== Material to process ==
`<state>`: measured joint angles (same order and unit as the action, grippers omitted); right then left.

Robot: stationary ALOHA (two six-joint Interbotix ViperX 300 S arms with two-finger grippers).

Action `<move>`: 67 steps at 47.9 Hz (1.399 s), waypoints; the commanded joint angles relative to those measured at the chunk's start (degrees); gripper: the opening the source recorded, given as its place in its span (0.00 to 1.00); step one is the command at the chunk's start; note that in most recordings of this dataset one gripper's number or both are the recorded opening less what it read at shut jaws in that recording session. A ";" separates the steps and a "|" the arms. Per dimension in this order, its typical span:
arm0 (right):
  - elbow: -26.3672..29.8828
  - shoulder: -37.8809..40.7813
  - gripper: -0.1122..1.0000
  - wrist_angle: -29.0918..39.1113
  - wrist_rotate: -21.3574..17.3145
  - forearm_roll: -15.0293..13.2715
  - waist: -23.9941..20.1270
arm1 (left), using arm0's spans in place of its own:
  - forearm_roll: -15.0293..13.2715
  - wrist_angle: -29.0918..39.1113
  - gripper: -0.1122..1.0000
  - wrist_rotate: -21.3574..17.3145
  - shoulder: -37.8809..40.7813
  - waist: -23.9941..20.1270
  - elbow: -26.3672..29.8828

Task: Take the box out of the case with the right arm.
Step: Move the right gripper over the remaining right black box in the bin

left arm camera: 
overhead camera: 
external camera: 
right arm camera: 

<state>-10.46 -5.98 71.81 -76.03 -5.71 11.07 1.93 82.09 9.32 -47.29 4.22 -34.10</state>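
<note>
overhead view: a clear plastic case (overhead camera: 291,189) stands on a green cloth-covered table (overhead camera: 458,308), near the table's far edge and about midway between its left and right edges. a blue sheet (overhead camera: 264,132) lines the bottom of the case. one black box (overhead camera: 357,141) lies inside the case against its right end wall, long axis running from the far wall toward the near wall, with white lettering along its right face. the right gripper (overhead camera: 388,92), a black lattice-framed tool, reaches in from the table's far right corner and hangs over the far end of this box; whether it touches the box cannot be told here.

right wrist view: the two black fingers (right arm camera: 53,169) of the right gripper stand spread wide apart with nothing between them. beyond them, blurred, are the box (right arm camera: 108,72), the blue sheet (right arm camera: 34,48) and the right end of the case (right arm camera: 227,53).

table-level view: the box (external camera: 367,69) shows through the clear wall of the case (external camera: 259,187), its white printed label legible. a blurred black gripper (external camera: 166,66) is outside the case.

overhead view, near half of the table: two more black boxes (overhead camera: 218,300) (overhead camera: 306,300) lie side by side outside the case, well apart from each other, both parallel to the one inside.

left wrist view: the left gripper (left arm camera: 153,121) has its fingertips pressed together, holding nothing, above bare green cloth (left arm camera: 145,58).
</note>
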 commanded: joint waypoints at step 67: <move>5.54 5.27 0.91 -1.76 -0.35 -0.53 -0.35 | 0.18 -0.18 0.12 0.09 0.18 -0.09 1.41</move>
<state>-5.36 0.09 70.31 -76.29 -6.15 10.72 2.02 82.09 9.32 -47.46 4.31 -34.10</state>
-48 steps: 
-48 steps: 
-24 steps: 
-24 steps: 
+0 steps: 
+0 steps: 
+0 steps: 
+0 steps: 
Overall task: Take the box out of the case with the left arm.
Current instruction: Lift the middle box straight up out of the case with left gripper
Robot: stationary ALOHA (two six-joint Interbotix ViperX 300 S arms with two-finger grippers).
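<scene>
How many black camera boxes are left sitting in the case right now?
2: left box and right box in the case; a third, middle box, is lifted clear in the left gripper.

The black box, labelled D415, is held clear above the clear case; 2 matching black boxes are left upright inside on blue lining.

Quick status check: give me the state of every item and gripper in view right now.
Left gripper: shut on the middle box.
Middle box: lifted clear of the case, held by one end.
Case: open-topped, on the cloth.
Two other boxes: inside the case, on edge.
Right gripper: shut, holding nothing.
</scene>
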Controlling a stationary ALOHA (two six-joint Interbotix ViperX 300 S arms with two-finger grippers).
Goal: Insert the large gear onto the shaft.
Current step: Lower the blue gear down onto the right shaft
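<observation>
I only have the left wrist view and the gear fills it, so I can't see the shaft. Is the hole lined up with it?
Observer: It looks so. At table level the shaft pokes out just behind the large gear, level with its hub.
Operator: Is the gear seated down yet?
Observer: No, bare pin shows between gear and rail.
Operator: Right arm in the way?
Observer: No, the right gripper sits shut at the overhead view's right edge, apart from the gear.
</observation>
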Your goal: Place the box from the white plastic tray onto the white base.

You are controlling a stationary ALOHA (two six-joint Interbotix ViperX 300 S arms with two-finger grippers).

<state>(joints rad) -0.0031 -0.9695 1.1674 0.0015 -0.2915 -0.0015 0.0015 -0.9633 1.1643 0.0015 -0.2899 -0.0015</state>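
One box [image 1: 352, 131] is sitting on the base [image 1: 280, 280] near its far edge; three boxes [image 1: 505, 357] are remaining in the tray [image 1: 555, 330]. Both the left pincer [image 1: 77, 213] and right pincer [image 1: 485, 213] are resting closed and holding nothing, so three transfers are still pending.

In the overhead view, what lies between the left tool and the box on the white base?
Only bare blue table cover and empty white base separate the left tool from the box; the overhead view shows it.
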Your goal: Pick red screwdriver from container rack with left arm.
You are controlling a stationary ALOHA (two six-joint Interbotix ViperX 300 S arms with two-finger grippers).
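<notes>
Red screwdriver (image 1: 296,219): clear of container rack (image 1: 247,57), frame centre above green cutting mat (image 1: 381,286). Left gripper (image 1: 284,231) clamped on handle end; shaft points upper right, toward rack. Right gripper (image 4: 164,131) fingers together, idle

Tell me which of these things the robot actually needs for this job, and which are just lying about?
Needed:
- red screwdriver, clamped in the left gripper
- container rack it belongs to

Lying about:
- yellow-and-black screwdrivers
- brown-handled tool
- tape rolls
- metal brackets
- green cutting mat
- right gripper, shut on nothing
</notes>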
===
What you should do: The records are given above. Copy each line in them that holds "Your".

Answer box:
Your goal: Place the box from the white plastic tray onto the white base.
Your goal: Pick red screwdriver from container rack with left arm.

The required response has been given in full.